» PROBLEM DESCRIPTION
Where does the word "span" show up in the records? Copy every line that has it.

» TASK INPUTS
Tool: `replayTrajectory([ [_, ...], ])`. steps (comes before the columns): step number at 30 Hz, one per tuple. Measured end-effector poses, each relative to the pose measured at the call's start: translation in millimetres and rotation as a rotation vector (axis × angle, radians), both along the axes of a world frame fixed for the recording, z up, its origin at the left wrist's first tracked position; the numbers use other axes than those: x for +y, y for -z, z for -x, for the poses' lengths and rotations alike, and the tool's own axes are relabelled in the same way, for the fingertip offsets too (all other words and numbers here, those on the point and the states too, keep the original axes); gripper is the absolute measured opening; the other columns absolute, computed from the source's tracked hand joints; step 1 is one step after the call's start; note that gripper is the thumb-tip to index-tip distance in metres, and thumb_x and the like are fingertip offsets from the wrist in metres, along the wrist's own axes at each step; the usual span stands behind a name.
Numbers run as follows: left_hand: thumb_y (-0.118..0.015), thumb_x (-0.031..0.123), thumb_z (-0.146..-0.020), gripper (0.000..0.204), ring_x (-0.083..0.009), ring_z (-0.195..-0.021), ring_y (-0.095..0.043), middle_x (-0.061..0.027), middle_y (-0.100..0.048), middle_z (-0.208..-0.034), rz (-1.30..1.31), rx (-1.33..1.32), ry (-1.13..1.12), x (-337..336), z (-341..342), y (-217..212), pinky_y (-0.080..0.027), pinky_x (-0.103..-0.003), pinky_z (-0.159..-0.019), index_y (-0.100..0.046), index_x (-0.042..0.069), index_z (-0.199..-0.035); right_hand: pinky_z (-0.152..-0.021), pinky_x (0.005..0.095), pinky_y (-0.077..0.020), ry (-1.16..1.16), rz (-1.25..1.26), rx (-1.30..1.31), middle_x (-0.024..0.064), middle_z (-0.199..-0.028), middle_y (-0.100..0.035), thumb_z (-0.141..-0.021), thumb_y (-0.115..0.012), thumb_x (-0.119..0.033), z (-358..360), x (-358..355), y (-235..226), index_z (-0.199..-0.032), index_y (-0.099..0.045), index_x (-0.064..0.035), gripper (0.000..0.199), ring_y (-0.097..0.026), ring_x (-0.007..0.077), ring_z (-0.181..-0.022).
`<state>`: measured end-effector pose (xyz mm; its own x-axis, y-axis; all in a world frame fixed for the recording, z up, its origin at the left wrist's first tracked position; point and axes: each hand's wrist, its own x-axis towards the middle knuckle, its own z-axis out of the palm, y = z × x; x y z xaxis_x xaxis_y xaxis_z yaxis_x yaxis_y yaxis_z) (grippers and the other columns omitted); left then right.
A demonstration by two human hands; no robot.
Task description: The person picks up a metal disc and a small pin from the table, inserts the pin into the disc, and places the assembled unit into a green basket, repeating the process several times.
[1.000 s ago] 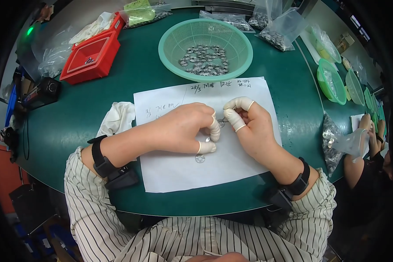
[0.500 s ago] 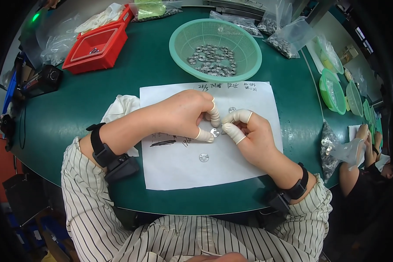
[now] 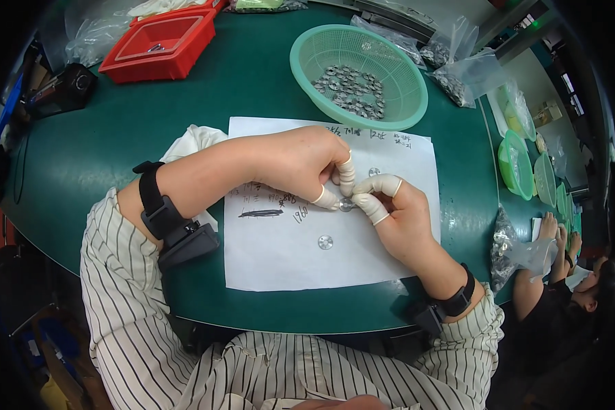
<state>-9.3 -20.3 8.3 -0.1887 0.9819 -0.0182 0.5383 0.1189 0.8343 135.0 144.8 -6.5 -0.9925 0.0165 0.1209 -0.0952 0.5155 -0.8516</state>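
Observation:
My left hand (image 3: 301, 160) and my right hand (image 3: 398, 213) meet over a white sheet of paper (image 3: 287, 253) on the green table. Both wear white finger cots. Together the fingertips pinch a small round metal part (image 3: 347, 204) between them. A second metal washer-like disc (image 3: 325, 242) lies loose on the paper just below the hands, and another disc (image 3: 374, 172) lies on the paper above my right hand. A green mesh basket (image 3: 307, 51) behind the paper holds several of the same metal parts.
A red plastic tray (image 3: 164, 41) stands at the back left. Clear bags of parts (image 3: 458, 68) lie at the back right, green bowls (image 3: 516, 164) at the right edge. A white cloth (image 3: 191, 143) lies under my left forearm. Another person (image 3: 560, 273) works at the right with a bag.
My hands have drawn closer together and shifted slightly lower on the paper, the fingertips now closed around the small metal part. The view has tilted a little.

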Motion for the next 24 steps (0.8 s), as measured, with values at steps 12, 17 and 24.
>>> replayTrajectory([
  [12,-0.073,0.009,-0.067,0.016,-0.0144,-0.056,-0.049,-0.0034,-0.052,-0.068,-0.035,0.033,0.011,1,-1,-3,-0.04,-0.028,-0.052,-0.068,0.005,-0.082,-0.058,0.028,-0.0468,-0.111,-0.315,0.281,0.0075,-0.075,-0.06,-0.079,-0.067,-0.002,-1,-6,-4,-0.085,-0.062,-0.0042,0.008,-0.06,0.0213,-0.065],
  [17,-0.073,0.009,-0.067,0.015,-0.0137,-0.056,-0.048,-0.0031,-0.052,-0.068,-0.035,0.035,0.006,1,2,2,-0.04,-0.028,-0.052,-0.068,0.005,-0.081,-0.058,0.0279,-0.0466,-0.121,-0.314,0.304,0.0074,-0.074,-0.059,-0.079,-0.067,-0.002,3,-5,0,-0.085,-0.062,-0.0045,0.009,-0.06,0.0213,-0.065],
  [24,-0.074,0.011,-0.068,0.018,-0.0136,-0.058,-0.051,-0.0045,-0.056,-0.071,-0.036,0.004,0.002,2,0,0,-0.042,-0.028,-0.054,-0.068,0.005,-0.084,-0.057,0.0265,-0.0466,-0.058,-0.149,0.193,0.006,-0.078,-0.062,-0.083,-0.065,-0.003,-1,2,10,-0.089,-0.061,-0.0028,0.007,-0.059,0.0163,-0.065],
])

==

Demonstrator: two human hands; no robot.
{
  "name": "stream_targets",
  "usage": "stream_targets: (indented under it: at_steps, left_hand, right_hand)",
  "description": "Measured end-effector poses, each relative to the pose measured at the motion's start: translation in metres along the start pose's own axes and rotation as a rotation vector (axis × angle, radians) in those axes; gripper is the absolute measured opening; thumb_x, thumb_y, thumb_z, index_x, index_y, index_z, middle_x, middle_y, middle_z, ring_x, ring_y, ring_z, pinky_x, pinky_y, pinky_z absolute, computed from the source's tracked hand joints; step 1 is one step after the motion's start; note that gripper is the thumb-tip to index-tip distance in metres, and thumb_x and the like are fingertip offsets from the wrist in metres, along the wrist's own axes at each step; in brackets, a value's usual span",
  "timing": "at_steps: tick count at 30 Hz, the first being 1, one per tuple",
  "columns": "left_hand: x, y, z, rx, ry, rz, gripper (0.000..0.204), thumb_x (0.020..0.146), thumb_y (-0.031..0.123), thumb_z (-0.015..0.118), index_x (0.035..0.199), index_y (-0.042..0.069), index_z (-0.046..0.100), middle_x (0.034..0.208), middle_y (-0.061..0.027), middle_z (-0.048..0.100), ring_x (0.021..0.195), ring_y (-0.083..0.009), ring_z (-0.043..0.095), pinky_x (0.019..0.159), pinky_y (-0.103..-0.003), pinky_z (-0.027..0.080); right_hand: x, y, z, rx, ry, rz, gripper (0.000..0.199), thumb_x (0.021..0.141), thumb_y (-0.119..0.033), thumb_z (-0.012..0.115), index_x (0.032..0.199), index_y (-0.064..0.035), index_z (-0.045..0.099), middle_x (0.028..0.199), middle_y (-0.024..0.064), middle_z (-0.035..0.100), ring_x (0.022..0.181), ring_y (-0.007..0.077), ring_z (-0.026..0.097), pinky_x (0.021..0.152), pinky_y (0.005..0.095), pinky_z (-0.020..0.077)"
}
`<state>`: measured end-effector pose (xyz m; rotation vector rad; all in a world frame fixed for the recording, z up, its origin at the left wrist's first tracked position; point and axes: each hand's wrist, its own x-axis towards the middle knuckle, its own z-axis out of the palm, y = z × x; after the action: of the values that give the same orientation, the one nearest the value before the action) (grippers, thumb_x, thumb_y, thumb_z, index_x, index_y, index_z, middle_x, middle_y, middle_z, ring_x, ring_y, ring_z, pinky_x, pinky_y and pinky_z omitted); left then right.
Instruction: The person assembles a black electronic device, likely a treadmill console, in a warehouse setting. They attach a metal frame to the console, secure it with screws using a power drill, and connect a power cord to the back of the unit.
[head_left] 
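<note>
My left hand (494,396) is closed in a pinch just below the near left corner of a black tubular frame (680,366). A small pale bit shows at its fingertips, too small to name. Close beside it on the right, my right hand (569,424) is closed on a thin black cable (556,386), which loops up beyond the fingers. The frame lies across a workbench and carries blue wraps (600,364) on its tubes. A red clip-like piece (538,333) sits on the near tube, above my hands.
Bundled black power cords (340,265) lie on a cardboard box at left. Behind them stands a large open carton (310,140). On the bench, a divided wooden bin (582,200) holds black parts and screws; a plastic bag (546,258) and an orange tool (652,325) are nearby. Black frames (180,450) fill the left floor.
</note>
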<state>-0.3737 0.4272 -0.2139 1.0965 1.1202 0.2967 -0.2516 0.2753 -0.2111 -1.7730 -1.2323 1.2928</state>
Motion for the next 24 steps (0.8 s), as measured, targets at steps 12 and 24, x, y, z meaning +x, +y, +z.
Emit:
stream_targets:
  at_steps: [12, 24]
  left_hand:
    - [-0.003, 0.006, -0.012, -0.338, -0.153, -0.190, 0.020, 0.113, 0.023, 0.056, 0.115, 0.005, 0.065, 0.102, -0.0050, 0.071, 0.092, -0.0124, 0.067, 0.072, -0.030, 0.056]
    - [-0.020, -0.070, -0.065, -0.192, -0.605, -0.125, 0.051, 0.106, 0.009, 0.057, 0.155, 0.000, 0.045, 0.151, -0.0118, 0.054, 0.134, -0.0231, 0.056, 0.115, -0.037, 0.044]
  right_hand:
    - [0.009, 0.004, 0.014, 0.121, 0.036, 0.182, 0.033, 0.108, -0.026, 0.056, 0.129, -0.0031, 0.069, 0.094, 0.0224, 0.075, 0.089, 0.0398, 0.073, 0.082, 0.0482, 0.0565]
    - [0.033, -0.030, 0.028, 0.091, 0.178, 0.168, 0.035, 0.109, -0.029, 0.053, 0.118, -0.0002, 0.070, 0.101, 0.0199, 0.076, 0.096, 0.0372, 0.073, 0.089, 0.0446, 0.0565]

» ANSWER TO THIS EXERCISE
Tool: `replayTrajectory([ [_, ...], ])`. steps (comes before the columns): step number at 30 Hz, one per tuple. Measured end-effector poses, each relative to the pose measured at the call's start: translation in millimetres and rotation as a rotation vector (axis × angle, radians), both along the axes of a world frame fixed for the recording, z up, its origin at the left wrist's first tracked position; the numbers use other axes than those: x for +y, y for -z, z for -x, for the poses' lengths and rotations alike, and the tool's own axes are relabelled in the same way, for the fingertip offsets too (all other words and numbers here, those on the point and the states too, keep the original axes); gripper is the absolute measured opening; the other columns absolute, computed from the source's tracked hand joints; step 1 is one step after the call's start; note that gripper is the thumb-tip to index-tip distance in metres, and thumb_x and the like are fingertip offsets from the wrist in metres, along the wrist's own axes at each step; the usual span stands behind a name.
  "description": "Measured end-effector poses, each relative to the pose measured at the motion's start: translation in metres along the start pose's own axes and rotation as a rotation vector (axis × angle, radians) in those axes; gripper is the absolute measured opening; thumb_x, thumb_y, thumb_z, index_x, index_y, index_z, middle_x, middle_y, middle_z, ring_x, ring_y, ring_z, pinky_x, pinky_y, pinky_z absolute, computed from the source's tracked hand joints; step 1 is one step after the motion's start; note that gripper is the thumb-tip to index-tip distance in metres, and thumb_x and the like are fingertip offsets from the wrist in metres, along the wrist's own axes at each step; in brackets, a value's usual span",

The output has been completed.